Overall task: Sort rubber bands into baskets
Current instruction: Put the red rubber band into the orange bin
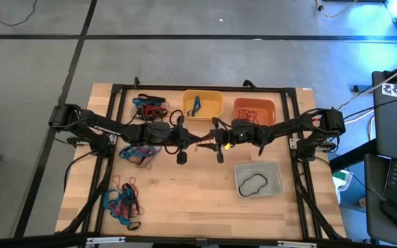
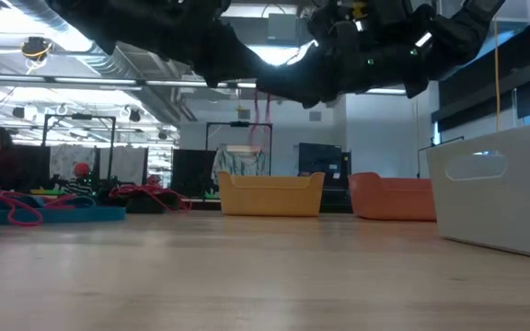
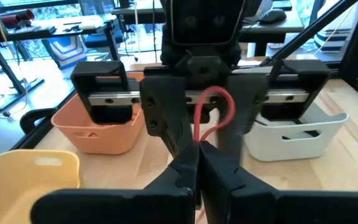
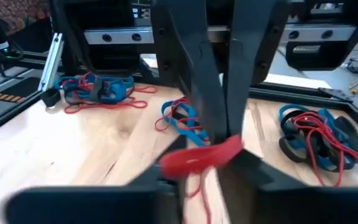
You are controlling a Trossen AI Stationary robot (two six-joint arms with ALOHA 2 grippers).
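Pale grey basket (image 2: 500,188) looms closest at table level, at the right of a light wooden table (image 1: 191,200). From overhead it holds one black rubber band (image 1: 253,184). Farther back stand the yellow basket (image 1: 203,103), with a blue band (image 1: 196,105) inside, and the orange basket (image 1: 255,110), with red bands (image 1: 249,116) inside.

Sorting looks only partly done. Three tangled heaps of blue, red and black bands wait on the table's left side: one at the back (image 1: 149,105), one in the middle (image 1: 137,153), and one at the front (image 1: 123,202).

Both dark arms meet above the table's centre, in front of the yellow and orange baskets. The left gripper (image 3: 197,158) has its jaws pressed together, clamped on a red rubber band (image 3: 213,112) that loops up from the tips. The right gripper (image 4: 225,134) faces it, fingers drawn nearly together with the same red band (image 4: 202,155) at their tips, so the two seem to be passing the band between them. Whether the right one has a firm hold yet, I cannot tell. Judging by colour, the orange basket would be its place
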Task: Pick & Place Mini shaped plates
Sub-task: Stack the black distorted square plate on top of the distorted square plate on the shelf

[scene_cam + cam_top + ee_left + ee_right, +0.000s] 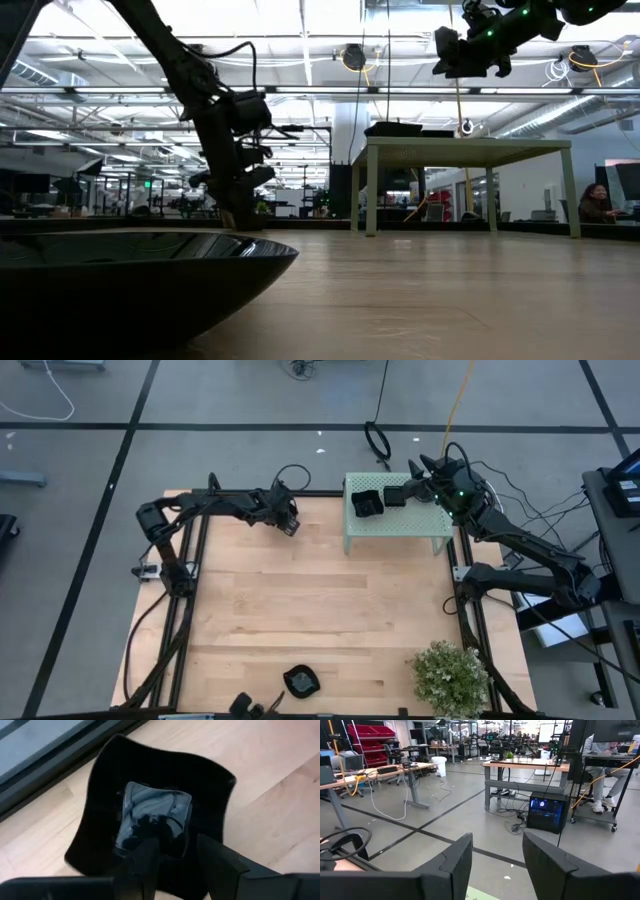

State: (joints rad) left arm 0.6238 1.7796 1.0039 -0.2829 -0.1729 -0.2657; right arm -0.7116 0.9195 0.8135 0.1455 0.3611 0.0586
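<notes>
The left gripper [172,865] was found pinching the rim of a black plate [155,795], held above the table [330,610]. The right gripper [497,865] was observed spread and empty, two plates [368,503] lying on the stand [395,523] just beneath it.

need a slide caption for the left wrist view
Left gripper closed on the rim of a glossy black square plate over the wooden table.

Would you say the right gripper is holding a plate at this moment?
No: the right wrist view shows the right gripper open with only the room's floor between its fingers, while the left gripper grips a black plate.
</notes>
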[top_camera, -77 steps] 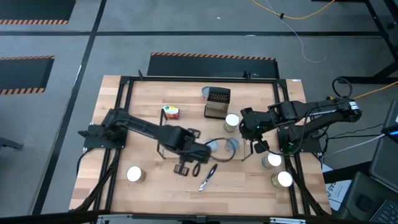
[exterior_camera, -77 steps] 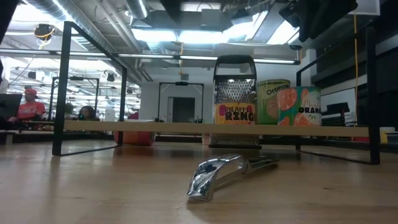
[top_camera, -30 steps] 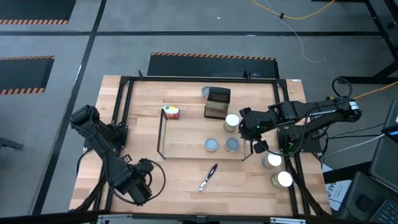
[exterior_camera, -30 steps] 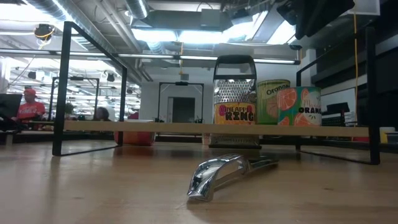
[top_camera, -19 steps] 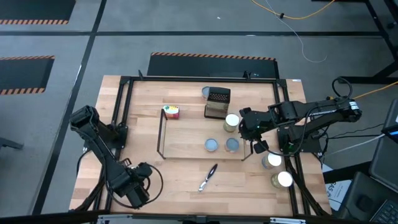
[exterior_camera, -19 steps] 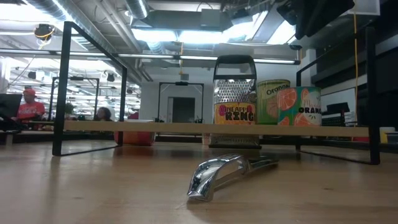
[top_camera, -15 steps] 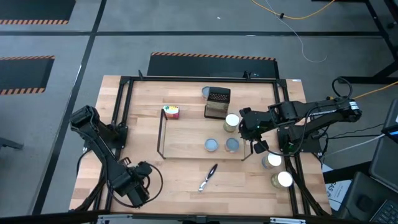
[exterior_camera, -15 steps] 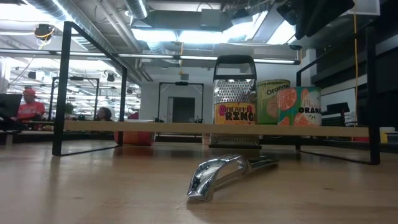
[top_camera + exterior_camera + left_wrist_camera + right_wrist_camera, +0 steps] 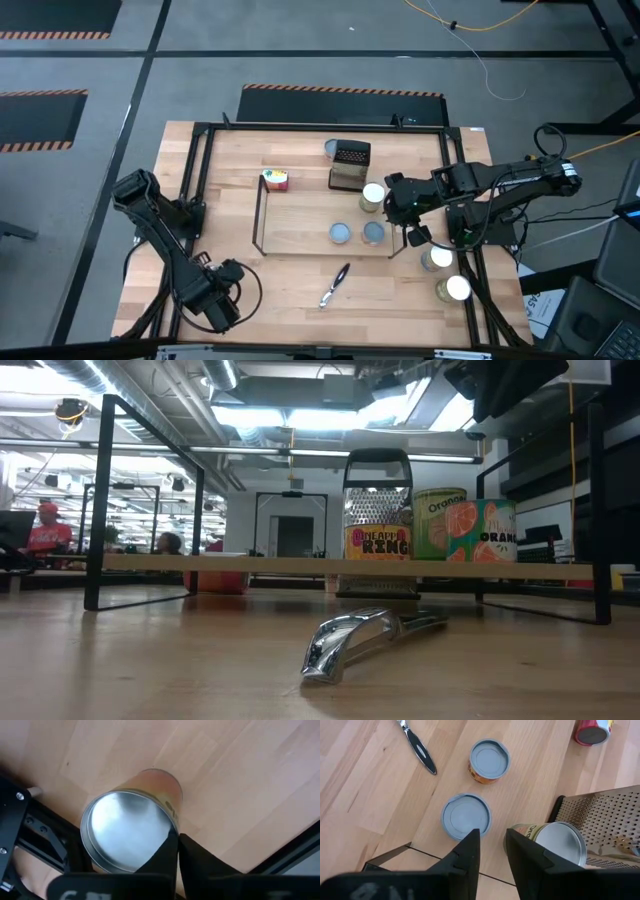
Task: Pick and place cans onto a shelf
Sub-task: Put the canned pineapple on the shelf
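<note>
A tan can with a silver top (image 9: pixel 127 827) stands on the table at the near left. My left gripper (image 9: pixel 178 840) is shut right above its rim and hides it in the high view (image 9: pixel 212 303). My right gripper (image 9: pixel 398 203) is open and empty above the right end of the shelf (image 9: pixel 262 215). Below the right gripper in the right wrist view (image 9: pixel 492 837) are two pale-blue-topped cans (image 9: pixel 466 816) (image 9: pixel 489 760) and a silver-topped can (image 9: pixel 560 840). The low view shows cans (image 9: pixel 440 525) standing on the shelf's wooden board (image 9: pixel 240 565). My left gripper points down at the tan can, its shut fingers (image 9: pixel 167 852) over the rim (image 9: pixel 172 827) at one side of the silver top. I cannot tell whether they touch it.
A dark perforated grater (image 9: pixel 350 165) stands at the shelf's far side, with a can (image 9: pixel 333 149) behind it and a red-labelled can (image 9: pixel 275 180) at the far left corner. A metal can opener (image 9: pixel 335 285) lies near the front. Two more cans (image 9: pixel 437 258) (image 9: pixel 455 288) stand at the near right.
My left gripper has shifted a little toward the table's near left corner over the tan can. My right arm has kept still.
</note>
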Action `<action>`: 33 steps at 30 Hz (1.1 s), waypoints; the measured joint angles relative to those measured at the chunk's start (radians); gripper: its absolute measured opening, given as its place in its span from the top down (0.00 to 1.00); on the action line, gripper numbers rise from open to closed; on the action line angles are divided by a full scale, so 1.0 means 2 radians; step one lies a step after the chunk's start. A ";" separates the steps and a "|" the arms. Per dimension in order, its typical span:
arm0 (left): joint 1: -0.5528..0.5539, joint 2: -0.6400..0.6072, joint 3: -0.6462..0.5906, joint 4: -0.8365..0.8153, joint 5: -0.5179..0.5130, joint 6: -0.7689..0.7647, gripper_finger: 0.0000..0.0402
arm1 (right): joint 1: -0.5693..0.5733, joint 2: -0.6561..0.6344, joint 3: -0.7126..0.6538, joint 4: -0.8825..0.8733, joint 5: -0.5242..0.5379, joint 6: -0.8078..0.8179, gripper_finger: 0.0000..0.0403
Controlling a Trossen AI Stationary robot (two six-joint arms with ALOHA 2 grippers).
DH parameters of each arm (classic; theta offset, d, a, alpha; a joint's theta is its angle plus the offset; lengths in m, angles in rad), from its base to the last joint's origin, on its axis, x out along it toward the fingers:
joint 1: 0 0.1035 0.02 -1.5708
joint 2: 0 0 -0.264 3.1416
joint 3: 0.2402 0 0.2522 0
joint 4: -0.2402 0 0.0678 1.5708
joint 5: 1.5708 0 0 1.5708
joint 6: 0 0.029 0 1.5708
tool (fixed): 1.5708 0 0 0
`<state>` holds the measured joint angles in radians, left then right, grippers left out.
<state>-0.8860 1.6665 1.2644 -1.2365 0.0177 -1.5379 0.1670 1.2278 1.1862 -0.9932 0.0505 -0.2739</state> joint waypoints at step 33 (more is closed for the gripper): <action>0.131 0.001 0.072 0.309 -0.027 0.263 1.00 | 0.000 0.000 0.000 0.001 0.000 0.001 0.75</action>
<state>-0.6232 1.6691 1.4080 -0.6182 -0.0360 -1.0114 0.1670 1.2278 1.1862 -0.9916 0.0505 -0.2724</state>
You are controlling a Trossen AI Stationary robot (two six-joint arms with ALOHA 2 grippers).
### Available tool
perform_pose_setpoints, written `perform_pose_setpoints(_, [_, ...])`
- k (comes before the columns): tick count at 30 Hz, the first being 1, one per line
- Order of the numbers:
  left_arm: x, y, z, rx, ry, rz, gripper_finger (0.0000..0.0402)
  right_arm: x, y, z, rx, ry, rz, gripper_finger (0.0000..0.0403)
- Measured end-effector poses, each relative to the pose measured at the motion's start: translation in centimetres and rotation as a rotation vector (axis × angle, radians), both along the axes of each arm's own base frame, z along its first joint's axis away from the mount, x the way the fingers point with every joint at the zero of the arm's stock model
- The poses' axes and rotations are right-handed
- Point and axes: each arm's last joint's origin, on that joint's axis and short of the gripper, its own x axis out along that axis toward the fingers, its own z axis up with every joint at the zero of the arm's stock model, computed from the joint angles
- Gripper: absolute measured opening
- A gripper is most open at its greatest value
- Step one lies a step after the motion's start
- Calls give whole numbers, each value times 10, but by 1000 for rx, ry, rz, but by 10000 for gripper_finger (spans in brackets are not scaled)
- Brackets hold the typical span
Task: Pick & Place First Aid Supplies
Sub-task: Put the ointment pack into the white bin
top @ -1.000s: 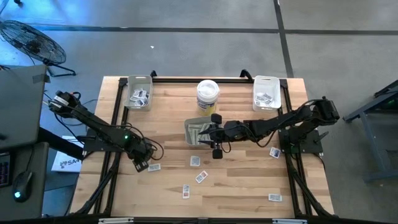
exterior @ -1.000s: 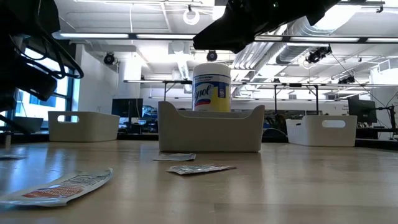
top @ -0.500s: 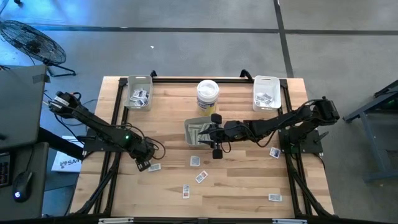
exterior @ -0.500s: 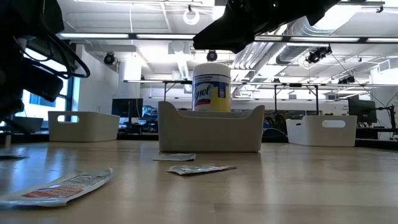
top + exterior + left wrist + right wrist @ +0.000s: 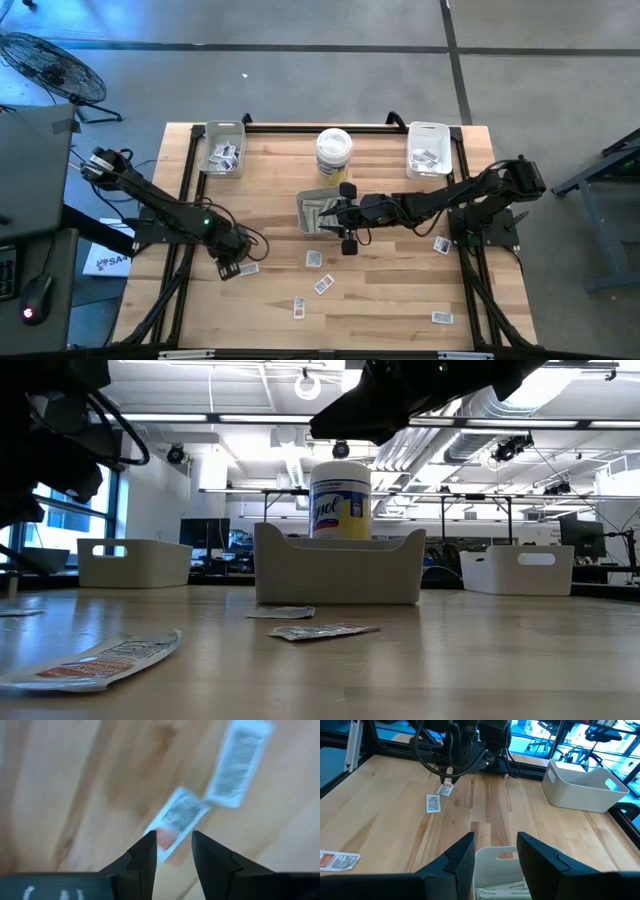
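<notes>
Several small paper packets lie flat on the wooden table [image 5: 400, 290]. My left gripper [image 5: 228, 268] hangs open, fingers pointing down, just over a narrow packet with a red end [image 5: 172, 820]; that end shows between the fingertips [image 5: 174, 840], and I cannot tell whether they touch it. A second packet [image 5: 240, 762] lies beside it. My right gripper [image 5: 338, 213] waits open above the middle tray [image 5: 318, 212], which holds packets [image 5: 505, 892]. Other packets lie at mid-table [image 5: 313, 258] and toward the near edge [image 5: 299, 307].
A tall white tub [image 5: 334, 152] stands behind the middle tray. Trays with packets sit at the far left [image 5: 222, 148] and far right [image 5: 430, 148] corners. Loose packets also lie near the right side [image 5: 441, 244] and the near right corner [image 5: 442, 317].
My left arm has shifted a little over the two packets at the table's left; in the low view its wrist and cable loop stand higher than a second ago. The right arm and the packets have kept still.
</notes>
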Motion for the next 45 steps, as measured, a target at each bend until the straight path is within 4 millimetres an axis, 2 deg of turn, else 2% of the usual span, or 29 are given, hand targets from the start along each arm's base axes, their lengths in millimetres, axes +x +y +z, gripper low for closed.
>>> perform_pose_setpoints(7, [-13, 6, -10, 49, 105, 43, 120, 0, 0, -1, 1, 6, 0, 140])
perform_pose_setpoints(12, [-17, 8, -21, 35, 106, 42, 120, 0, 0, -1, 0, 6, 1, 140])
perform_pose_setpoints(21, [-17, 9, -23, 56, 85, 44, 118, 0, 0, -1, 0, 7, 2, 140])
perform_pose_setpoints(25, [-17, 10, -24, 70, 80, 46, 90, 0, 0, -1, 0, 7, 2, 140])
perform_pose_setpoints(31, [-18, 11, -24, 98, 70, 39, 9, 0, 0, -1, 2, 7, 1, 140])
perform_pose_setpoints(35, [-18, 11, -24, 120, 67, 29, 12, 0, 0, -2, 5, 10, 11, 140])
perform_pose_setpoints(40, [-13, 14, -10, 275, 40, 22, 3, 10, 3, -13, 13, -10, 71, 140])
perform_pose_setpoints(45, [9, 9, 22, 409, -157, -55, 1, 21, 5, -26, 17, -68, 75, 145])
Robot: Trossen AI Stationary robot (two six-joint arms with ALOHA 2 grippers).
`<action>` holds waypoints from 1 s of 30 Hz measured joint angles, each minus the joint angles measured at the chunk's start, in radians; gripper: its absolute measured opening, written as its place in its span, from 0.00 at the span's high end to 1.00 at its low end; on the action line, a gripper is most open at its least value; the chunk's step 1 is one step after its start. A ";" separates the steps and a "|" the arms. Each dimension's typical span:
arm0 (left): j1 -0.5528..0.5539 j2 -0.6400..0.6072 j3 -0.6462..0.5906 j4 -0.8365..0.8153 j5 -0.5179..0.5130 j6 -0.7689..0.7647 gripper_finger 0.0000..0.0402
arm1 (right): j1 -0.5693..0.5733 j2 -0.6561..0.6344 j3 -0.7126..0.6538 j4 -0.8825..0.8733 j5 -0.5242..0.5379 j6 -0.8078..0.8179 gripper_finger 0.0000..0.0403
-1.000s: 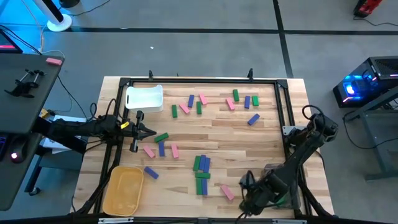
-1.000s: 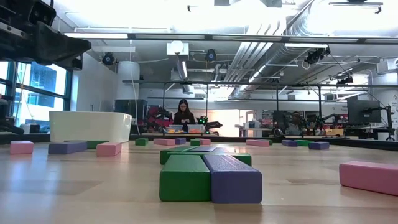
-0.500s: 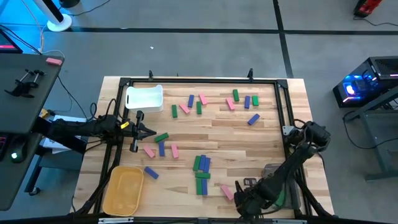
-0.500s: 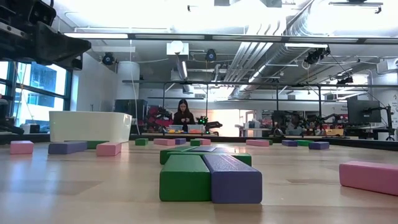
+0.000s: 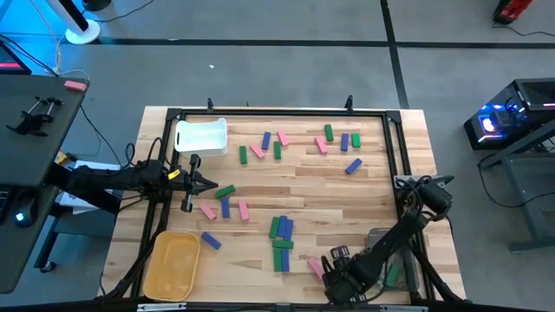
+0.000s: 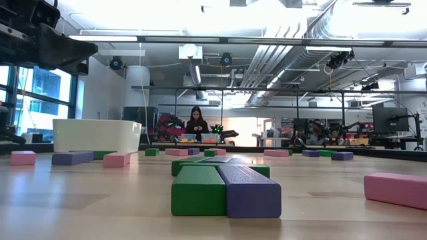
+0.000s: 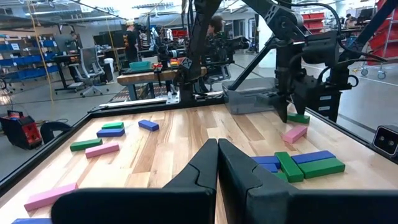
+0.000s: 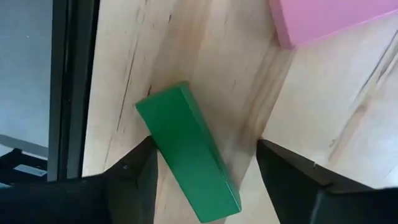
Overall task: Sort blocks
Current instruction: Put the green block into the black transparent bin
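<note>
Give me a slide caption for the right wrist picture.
Open right gripper hovering over a green block near the table edge, a pink block just beyond.

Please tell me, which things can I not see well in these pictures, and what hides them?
- High view: the right gripper covers the green block that lies between its open fingers; the wrist views show it.
- Right wrist view: the pink block is cut off by the picture's edge.
- Low view: neither gripper shows.
- The left gripper, shut, waits at the table's left side.
</note>
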 joint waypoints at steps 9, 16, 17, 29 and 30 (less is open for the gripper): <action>0.000 0.000 0.000 0.000 0.000 0.000 1.00 | -0.019 0.010 -0.001 -0.035 -0.037 0.057 0.95; 0.000 0.000 0.000 0.000 0.000 0.000 1.00 | -0.088 -0.084 0.056 -0.260 0.066 0.113 0.99; 0.000 0.000 0.000 0.000 0.000 0.000 1.00 | -0.103 -0.113 0.081 -0.304 0.103 0.139 0.98; 0.000 0.006 0.000 0.000 0.000 0.000 1.00 | -0.030 -0.516 -0.087 -0.619 0.129 0.989 0.99; 0.000 0.006 0.000 0.000 0.000 0.000 1.00 | -0.007 -0.539 -0.120 -0.611 0.089 1.041 0.99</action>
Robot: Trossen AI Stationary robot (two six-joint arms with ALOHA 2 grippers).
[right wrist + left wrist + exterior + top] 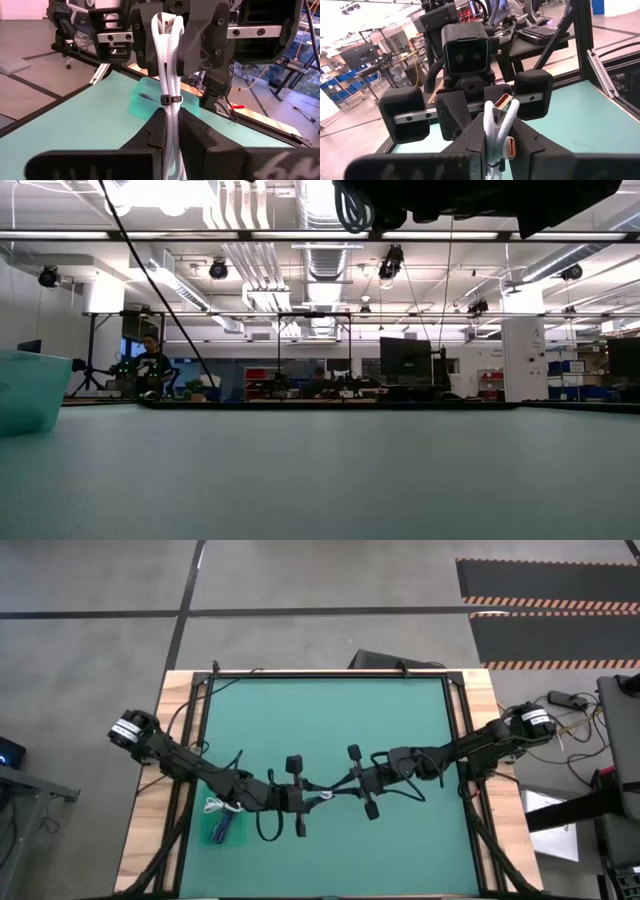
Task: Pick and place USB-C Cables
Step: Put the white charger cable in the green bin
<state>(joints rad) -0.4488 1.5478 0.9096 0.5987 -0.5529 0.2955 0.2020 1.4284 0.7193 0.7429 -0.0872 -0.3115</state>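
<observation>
One white USB-C cable bundle hangs in the air between my two grippers over the middle of the table. My left gripper is shut on it from the left and my right gripper from the right. A dark tie binds the strands. Two metal plugs stick out toward the right gripper. The second white cable lies on the table's left side, next to the teal bin. In the low view only the arms' dark undersides show at the top. My left gripper pinches the bundle's looped end between its two fingers, level, from the table's left, along the cable. The bundle is lifted clear of the table. My right gripper pinches the bundle just behind the tie, toward the plug end, between its two fingers. It comes level from the table's right, along the cable. The strands run straight from its fingers to the left gripper.
The teal bin stands near the table's left edge with something dark blue inside; it shows at the left of the low view as a teal wall. A black frame borders the green mat. People and desks are far behind.
</observation>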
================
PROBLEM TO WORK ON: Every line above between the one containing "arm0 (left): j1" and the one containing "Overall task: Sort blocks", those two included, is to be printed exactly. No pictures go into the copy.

TASK OUTPUT:
arm0 (left): j1 -0.5528..0.5539 j2 -0.6400..0.6072 j3 -0.6462..0.5906 j4 -0.8365..0.8153 j5 -0.5179..0.5130 j6 -0.7689..0.7647 gripper_finger 0.0000..0.0402
arm1 (right): j1 -0.5693..0.5733 j2 -0.6561..0.6344 j3 -0.7126..0.6538 j4 -0.8825..0.8733 j5 -0.5242..0.5379 j6 -0.8078..0.8179 gripper_finger 0.0000..0.0403
-1.000s: 
-1.000s: 
-0.500s: 
-0.500s: 
+0.000s: 
+0.000s: 
+0.000s: 
+0.000s: 
Overall task: Sort blocks

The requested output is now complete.